Seems to me, If you are going to sell the corresponding venting kit with a stove, and it requires some weird unobtainium, it should be included with kit! Shame on them!

Hope it works!


----------



## tubbster (Nov 2, 2008)

Oh, BTW, Thanks R&D;. You are a valuable resource here!


----------



## R&D Guy (Nov 2, 2008)

Yeah sure - and I agree, its not a common type of sealant so they should have included it or spec'd a few others. I'd use RTV silicone on the outer pipe just to be sure it's sealed. The stove cement will harden and become brittle since it's so thin just like concrete would and after the pipe expands and contracts for several cycles the cement will break lose in places. So I'd use RTV on the outer pipe to be sure the pipe never leaks inside the house.

Don't just take my word for it though, call Jotuls customer service and ask them what else you can use. Sorry have to say that for insurance purposes....... hh:


----------



## vindeta (Dec 12, 2008)

where can I get milpac?


----------



## stoveguy13 (Dec 12, 2008)

If you are requesting this my guess is that you bought a mendota your dealer should be able to get it for you.


----------



## tubbster (Dec 12, 2008)

I was told by Napoleon when I called them "Any dealer should have it".

Well, I called about 8 of them, and NADA. It only infuriated me, that all these dealers are installing the product AGAINST the required install instructions.
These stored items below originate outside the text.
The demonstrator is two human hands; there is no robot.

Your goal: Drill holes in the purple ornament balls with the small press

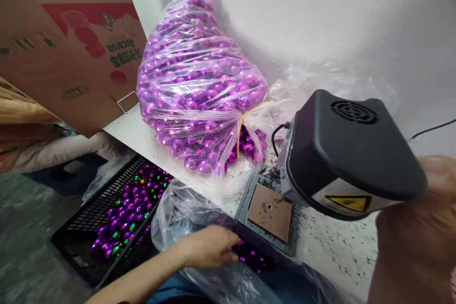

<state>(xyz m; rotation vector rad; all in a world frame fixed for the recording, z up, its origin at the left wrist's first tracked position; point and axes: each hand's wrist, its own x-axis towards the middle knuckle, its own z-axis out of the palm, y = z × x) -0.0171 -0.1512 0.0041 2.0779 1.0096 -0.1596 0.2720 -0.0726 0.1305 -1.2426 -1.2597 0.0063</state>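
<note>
My left hand (210,248) is low in the middle, over an open clear plastic bag (171,209) at the table's front edge. Its thumb and fingers curl around a shiny purple faceted bead (235,247), with more purple beads (254,259) just beyond. At the right edge, my right hand (436,194) is closed behind a black machine head (356,147) with a fan grille and yellow warning label; what it grips is hidden. Beneath the head, a brown square pad (269,211) with a small hole lies on a grey base plate (245,197).
A large tied clear bag of purple beads (199,80) stands on the white table (133,126). A black crate (76,221) at the left holds purple and green beads. Behind it are a cardboard box (85,57) and another person's sleeve (67,152). Dark flakes litter the tabletop.
</note>
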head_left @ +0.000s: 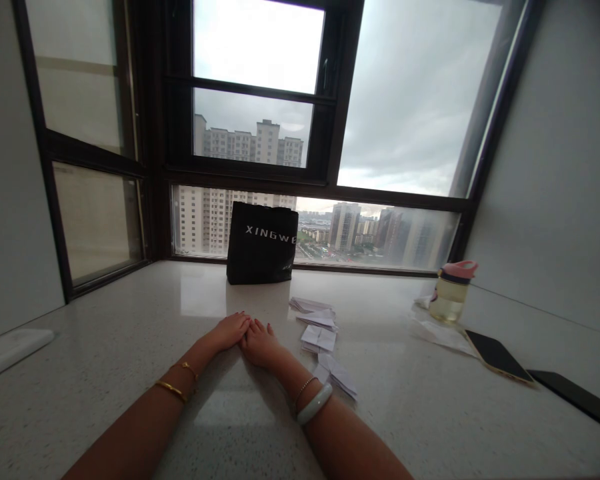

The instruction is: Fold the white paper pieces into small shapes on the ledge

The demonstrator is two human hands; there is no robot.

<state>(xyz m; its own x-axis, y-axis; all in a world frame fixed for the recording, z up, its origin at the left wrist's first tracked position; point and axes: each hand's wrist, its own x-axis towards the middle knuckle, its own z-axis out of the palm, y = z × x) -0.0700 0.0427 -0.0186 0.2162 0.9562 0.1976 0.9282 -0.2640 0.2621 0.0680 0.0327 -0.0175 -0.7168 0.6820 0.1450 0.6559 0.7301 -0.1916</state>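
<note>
Both my hands lie flat on the pale speckled counter (130,347), fingertips touching each other. My left hand (229,331) has its fingers stretched out and holds nothing; two gold bracelets sit on that wrist. My right hand (261,344) also rests palm down with nothing in it, with a jade bangle and a thin bead bracelet on its wrist. Just right of my right hand lie several folded white paper pieces (320,333). A black paper bag (263,244) with white letters stands upright beyond my hands, by the window.
At the right stand a bottle (451,292) with a pink lid, some crumpled plastic wrap, a phone (497,357) face up and a dark flat object (575,397). A white flat object (10,350) lies at the far left. Window frames and walls close in the counter.
</note>
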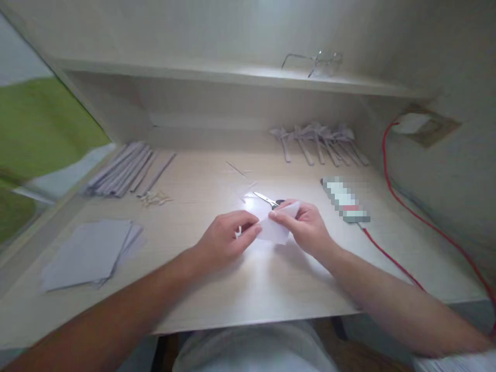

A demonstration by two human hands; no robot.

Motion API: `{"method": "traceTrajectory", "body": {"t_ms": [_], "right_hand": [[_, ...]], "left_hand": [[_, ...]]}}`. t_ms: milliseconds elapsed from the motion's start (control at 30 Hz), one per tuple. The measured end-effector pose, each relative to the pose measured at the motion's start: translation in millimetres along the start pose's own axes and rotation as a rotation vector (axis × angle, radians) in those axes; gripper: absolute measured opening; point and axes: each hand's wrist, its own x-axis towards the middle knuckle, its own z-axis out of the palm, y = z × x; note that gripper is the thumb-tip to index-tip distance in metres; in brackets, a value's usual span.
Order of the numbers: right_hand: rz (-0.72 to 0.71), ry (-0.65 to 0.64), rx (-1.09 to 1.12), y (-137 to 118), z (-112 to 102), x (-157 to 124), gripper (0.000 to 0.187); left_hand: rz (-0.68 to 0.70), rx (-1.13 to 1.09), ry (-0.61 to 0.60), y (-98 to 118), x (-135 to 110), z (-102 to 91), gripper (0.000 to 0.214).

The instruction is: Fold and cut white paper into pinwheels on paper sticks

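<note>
A piece of white paper (277,231) is held up between my two hands, above the middle of the desk. My left hand (228,235) pinches its left corner between thumb and forefinger. On the other side, my right hand (306,225) grips the paper with the thumb on top and the fingers behind. Just beyond the paper lie scissors (265,198), blades pointing left and handles partly hidden by my right hand. Thin paper scraps (236,168) are scattered behind them.
At left lie rolled paper sticks (120,170), a heap of small ties (155,198) and a stack of paper sheets (87,253). Several paper flowers on stems (320,142) stand back right. A phone (344,200) with a red cable (391,256) is right; glasses (315,63) rest on the shelf.
</note>
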Motion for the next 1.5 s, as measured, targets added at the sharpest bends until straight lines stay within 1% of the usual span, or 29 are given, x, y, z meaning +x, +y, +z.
{"method": "traceTrajectory", "body": {"t_ms": [67, 167, 300, 367, 467, 767, 900, 1067, 1200, 1367, 1500], "right_hand": [[-0.005, 0.014, 0.006, 0, -1, 0, 0.026], [-0.004, -0.002, 0.015, 0, -1, 0, 0.025], [-0.013, -0.091, 0.016, 2, -1, -1, 0.021], [-0.028, -0.108, 0.013, 3, -1, -2, 0.019], [-0.025, -0.075, 0.030, 4, 0, -2, 0.018], [0.043, 0.008, 0.102, 6, -1, 1, 0.022], [0.060, 0.023, 0.137, 6, -3, 3, 0.025], [0.083, 0.028, 0.175, 11, -5, 6, 0.027], [0.112, 0.009, 0.214, 16, -6, 9, 0.028], [0.142, 0.018, 0.333, 17, -4, 12, 0.030], [0.132, 0.051, 0.378, 17, -4, 13, 0.030]], "left_hand": [[-0.006, 0.004, 0.005, -1, -2, 0.1, 0.016], [-0.025, -0.014, 0.002, -1, -3, -0.1, 0.020], [-0.055, -0.063, -0.021, 0, -2, -0.8, 0.026], [-0.060, -0.082, -0.034, 1, -1, -1.0, 0.028], [-0.064, -0.098, -0.041, 2, -1, -1.3, 0.028], [-0.084, -0.090, -0.015, 1, 1, -2.2, 0.030], [-0.118, -0.113, 0.016, 3, 2, -3.8, 0.030], [-0.148, -0.163, 0.050, 3, 3, -5.1, 0.031], [-0.174, -0.215, 0.058, 3, 3, -5.6, 0.031], [-0.225, -0.310, 0.093, -3, 5, -5.8, 0.032], [-0.243, -0.353, 0.118, -6, 8, -6.2, 0.032]]}}
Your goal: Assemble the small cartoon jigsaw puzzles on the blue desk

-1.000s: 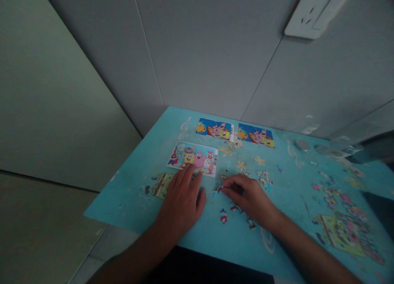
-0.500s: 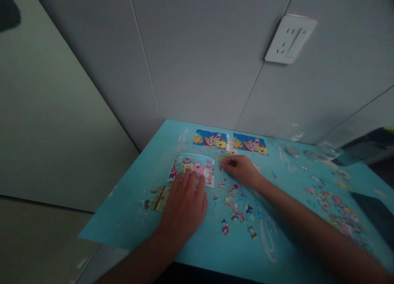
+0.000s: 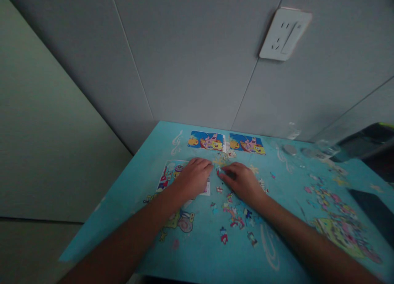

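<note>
My right hand (image 3: 243,181) pinches a small red and white puzzle piece (image 3: 218,172) between thumb and fingertips, just above the blue table. Facing it, my left hand (image 3: 195,176) has its fingers drawn together; whether anything is in them is hidden. Below my left hand lies a cartoon picture card (image 3: 166,178), partly covered by the hand and forearm. Loose puzzle pieces (image 3: 234,214) are scattered beside and below my right hand. A few of them lie singly, such as a red and blue piece (image 3: 223,235).
Two blue cartoon cards (image 3: 205,141) (image 3: 247,144) lie at the back by the wall. On the right are another heap of puzzle pieces (image 3: 326,200), a dark flat object (image 3: 374,212) and clear plastic containers (image 3: 326,149). A socket (image 3: 285,34) is on the wall.
My left hand has moved from the front of the picture card up and right, its fingers closing near my right hand. My right hand still pinches the piece. The view has shifted slightly.
</note>
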`<state>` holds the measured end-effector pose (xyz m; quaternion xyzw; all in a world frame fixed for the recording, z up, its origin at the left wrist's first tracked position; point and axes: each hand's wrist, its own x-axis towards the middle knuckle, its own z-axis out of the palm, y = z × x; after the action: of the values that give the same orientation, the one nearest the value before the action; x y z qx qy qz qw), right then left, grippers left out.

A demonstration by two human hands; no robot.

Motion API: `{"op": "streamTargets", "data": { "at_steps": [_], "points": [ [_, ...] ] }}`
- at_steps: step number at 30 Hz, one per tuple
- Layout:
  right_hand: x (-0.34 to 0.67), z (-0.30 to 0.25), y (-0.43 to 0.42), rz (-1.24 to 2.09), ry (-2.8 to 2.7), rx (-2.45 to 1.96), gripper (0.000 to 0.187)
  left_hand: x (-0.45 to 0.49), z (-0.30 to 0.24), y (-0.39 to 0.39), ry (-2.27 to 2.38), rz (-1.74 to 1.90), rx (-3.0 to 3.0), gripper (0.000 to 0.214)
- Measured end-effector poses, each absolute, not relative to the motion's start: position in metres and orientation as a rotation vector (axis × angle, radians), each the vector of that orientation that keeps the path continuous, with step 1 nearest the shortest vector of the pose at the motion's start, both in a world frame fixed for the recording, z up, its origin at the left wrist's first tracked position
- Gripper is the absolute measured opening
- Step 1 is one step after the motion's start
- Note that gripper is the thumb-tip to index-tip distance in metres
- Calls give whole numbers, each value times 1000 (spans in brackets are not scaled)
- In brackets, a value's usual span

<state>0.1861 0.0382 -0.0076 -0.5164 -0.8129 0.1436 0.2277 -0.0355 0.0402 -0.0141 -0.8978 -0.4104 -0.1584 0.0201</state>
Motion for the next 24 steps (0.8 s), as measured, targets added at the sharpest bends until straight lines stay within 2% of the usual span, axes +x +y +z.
{"op": "streamTargets", "data": {
  "at_steps": [4,11,24],
  "points": [
    [179,-8,41,389,-2238,-1455,22,-37,-17,35,-1260,-527,-2826,47],
    [173,-4,35,194,-2380,-1428,25,-37,-19,35,-1248,-560,-2879,52],
    [171,-1,27,-185,-2541,-1438,28,-44,-18,34,-1230,-461,-2917,47]
  ]
}}
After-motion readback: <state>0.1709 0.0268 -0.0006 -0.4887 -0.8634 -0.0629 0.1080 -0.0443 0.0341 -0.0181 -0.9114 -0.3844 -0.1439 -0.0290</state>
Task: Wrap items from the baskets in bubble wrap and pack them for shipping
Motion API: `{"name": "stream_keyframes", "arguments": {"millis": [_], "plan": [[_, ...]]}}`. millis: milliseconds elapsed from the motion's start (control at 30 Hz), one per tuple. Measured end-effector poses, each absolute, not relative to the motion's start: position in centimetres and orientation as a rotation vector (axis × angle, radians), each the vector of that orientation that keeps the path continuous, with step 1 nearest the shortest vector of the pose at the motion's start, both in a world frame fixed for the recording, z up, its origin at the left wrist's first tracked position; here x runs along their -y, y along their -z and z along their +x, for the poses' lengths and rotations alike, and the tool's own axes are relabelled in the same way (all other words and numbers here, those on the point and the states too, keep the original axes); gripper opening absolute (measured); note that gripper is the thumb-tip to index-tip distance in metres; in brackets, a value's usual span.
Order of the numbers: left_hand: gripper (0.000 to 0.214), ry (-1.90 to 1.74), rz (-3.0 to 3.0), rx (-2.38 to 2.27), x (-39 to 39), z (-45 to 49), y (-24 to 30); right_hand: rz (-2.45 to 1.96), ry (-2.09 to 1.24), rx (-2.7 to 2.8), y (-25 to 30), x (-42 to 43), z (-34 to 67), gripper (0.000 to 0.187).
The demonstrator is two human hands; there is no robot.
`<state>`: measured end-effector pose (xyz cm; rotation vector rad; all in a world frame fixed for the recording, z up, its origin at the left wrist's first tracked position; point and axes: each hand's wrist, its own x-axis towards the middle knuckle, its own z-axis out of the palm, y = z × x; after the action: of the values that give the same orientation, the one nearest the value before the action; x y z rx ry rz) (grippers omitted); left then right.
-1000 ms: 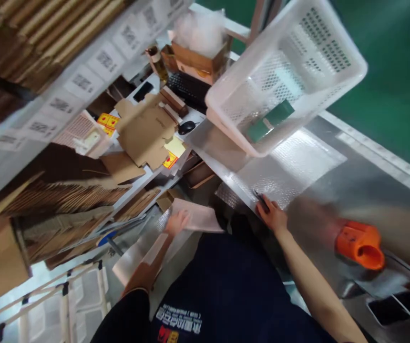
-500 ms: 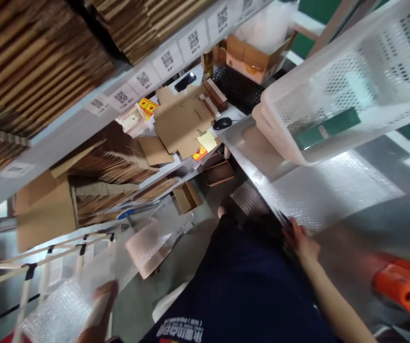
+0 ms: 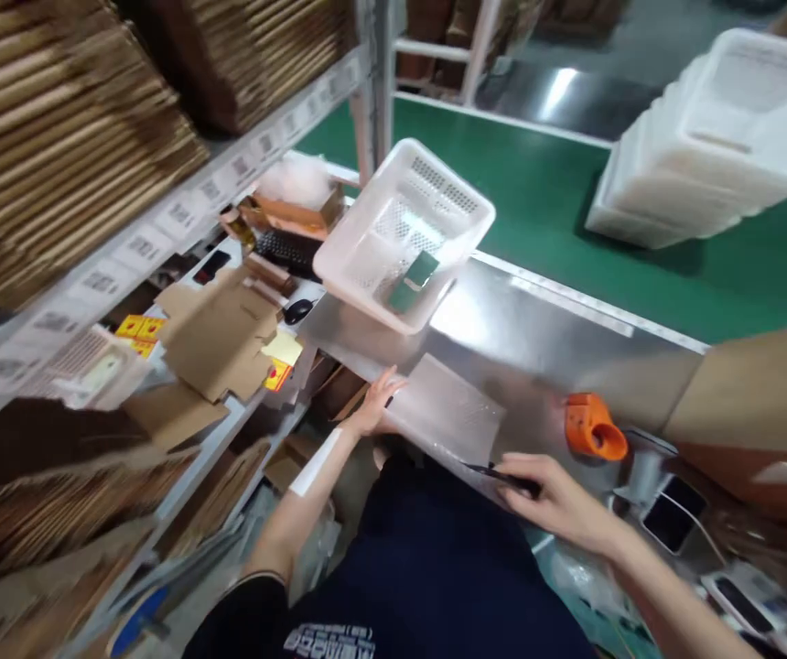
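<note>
A sheet of bubble wrap (image 3: 449, 414) lies flat on the steel table (image 3: 544, 339) in front of me. My left hand (image 3: 376, 403) rests on its left edge with fingers stretched out flat. My right hand (image 3: 558, 502) is closed on a thin black tool (image 3: 500, 473), perhaps a cutter or scissors, at the sheet's near right corner. A white plastic basket (image 3: 404, 233) stands beyond the sheet with a dark green box (image 3: 414, 279) inside it.
An orange tape dispenser (image 3: 592, 428) sits right of the sheet, with phones or scanners (image 3: 672, 513) nearer me. Flattened cardboard (image 3: 219, 334), a black mouse (image 3: 296, 311) and a keyboard (image 3: 287, 249) lie on the left shelf. Stacked white bins (image 3: 716, 137) stand on the green floor.
My left hand came up from low at the left with bubble wrap and now lies on the sheet on the table. The camera has tilted up; the right hand keeps its tool.
</note>
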<state>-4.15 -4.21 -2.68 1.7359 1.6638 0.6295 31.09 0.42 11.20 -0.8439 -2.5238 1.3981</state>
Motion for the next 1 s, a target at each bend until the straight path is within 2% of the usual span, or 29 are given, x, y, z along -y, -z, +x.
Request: {"name": "stream_keyframes", "arguments": {"millis": [100,200,333,467,633,700,833,900,1000], "plan": [[0.067,-0.705,1.606,-1.417,1.6,-3.0,0.6,-0.941,-1.262,2.422,-16.0,-5.4,35.0,0.036],[0.056,-0.712,1.282,-1.385,0.2,-0.5,0.7,-1.196,-1.041,2.31,-16.4,-14.0,37.9,0.032],[0.046,-0.84,1.077,-1.594,-2.1,4.1,3.4,-1.702,-0.871,2.289,-12.1,-26.2,38.1,0.023],[0.023,-0.726,1.103,-1.862,-4.2,8.0,6.3,-1.835,-0.865,2.512,-5.6,-33.0,35.5,0.022],[0.02,-0.222,1.277,-2.31,-4.3,10.8,7.8,-1.782,-0.896,2.575,1.1,-35.1,33.5,0.027],[0.03,-0.136,1.332,-2.442,-4.5,10.8,6.7,-1.77,-0.866,2.572,2.5,-35.1,33.4,0.029],[0.055,-0.269,1.454,-2.7,-8.0,8.3,1.0,-1.906,-0.8,2.193,3.7,-33.0,34.6,0.04],[0.054,-0.362,1.393,-2.799,-11.1,6.2,-2.6,-1.889,-0.86,1.899,4.3,-30.2,35.9,0.045],[0.047,-0.297,1.385,-2.907,-15.9,3.6,-6.9,-1.642,-1.016,1.671,6.4,-24.2,38.3,0.056]]}}
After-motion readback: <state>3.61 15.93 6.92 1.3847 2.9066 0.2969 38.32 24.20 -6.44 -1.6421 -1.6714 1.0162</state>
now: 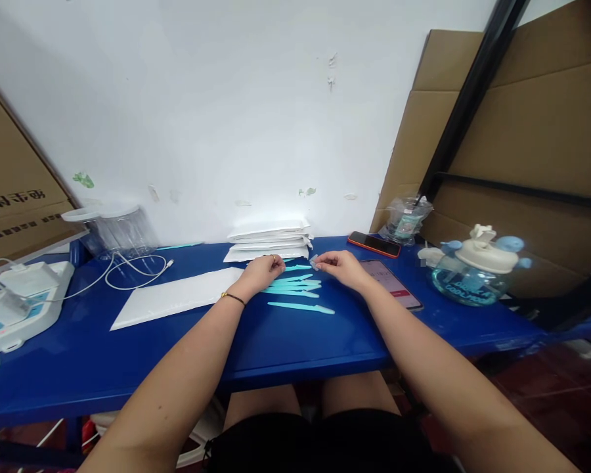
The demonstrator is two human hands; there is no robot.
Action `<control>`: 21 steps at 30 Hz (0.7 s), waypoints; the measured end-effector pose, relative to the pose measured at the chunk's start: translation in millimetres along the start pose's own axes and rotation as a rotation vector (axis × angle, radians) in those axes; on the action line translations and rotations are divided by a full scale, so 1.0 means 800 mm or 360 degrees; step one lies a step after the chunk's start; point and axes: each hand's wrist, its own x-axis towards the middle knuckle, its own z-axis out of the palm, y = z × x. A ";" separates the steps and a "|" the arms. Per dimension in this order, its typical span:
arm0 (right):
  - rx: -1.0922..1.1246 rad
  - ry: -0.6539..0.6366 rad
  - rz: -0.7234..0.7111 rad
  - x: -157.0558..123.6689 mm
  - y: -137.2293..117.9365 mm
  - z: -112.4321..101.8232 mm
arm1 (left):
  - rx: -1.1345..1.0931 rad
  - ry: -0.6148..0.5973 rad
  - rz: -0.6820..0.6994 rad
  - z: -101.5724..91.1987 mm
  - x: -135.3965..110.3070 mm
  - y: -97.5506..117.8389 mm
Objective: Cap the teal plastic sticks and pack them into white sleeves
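Several thin teal sticks point(295, 286) lie side by side on the blue table point(128, 355), one of them point(301, 307) a little nearer to me. My left hand point(263, 270) rests on the table at their left ends, fingers curled over them. My right hand point(339, 265) hovers at their right, its thumb and finger pinched on a small pale piece point(314, 263) that I cannot name. A stack of white padded envelopes point(270, 240) sits just behind both hands.
A flat white envelope point(177, 297) lies left of the sticks. Two phones point(375, 244) point(394, 284) lie to the right, then a blue water jug point(473, 269). A white device point(22, 295) with cables and clear jars point(115, 230) stand at left. Cardboard leans behind.
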 end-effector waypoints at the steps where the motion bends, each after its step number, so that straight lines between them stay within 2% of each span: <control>1: -0.0003 -0.0009 -0.0002 0.000 0.000 0.000 | -0.0002 -0.0006 0.0002 0.000 0.000 0.000; 11: 0.0066 -0.0193 -0.0025 -0.004 -0.020 0.008 | -0.0056 -0.0039 0.0064 0.002 -0.004 0.020; 15: 0.0022 -0.0252 -0.0039 -0.004 -0.017 0.005 | -0.0086 -0.0159 0.0078 0.002 -0.003 0.020; 17: -0.0093 -0.0131 -0.0037 -0.002 -0.009 0.000 | 0.0016 -0.0117 0.0034 -0.001 -0.002 0.014; 19: -0.0277 0.0076 -0.0008 0.002 0.001 -0.004 | 0.0199 0.0011 -0.0052 -0.002 -0.001 0.003; 21: -0.0448 0.0155 -0.0011 0.006 0.012 -0.005 | 0.0361 0.0066 -0.0103 -0.001 0.000 -0.007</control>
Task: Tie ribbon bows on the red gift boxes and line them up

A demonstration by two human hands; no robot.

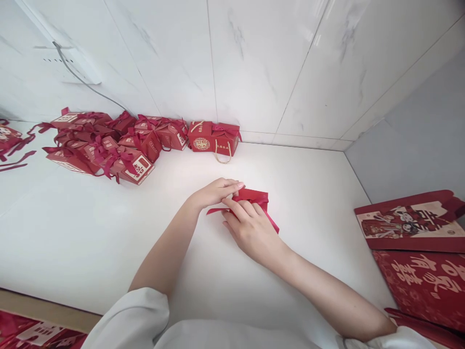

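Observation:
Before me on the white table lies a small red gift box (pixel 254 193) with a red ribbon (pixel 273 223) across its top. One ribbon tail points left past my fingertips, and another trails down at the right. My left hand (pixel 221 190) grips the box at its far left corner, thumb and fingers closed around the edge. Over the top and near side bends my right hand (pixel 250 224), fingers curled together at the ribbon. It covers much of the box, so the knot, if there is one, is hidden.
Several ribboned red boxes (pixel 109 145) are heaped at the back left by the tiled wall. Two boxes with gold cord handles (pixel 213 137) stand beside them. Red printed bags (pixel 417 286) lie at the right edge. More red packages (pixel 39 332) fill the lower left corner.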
HEY NAPOLEON: IF YOU REQUIRE UNOBTAINIUM TO USE YOUR PRODUCT, YOU SHOULD INCLUDE IT WITH YOUR PRODUCT!


----------



## stoveguy13 (Dec 12, 2008)

i would not worry about it but pm if you want i can help


----------



## jtp10181 (Dec 12, 2008)

Sealers on a gas unit??? Are these mfgs in the dark ages? Snap the pipe on and go, that's how all the stuff we use works. Furnace/Stove cement is worthless, I have serviced many fireplaces with that crap on the first joint, 90% of it is laying on the burner pan after it gets brittle and falls off.


----------



## Metal (Dec 29, 2008)

If you can't find Mill-Pac, Rutland sells a product called Seal It Right which is about the same thing (withstands 800ºF temps and remains flexible).  I am surprised no one in your area stocks Mill-Pac.  Many appliance manufacturers have it in their installation instructions.


----------



## Titus (Dec 29, 2008)

Some places carry it. The biggest problem you may have had in searching.. it has 2 "L's". Mill-Pac Black. My online searching revealed:

http://www.stove-parts.net/Mill_Pac_Black_High_temperature_sealant_p/15-1010.htm
http://stores.thechimneysource.com/-strse-17)-Silicones-and-Cements/Categories.bok
http://www.chimneycricket.com/chimney-repair-products.htm

Seems to be made, or repped, by:
http://www.trocki-gordonsupply.com/millpac.html


I suspect that MILL-PAC BLACK is used as a standard "spec" item when writing instructions, but there are many high-temperature silicone sealants that will do as well.


----------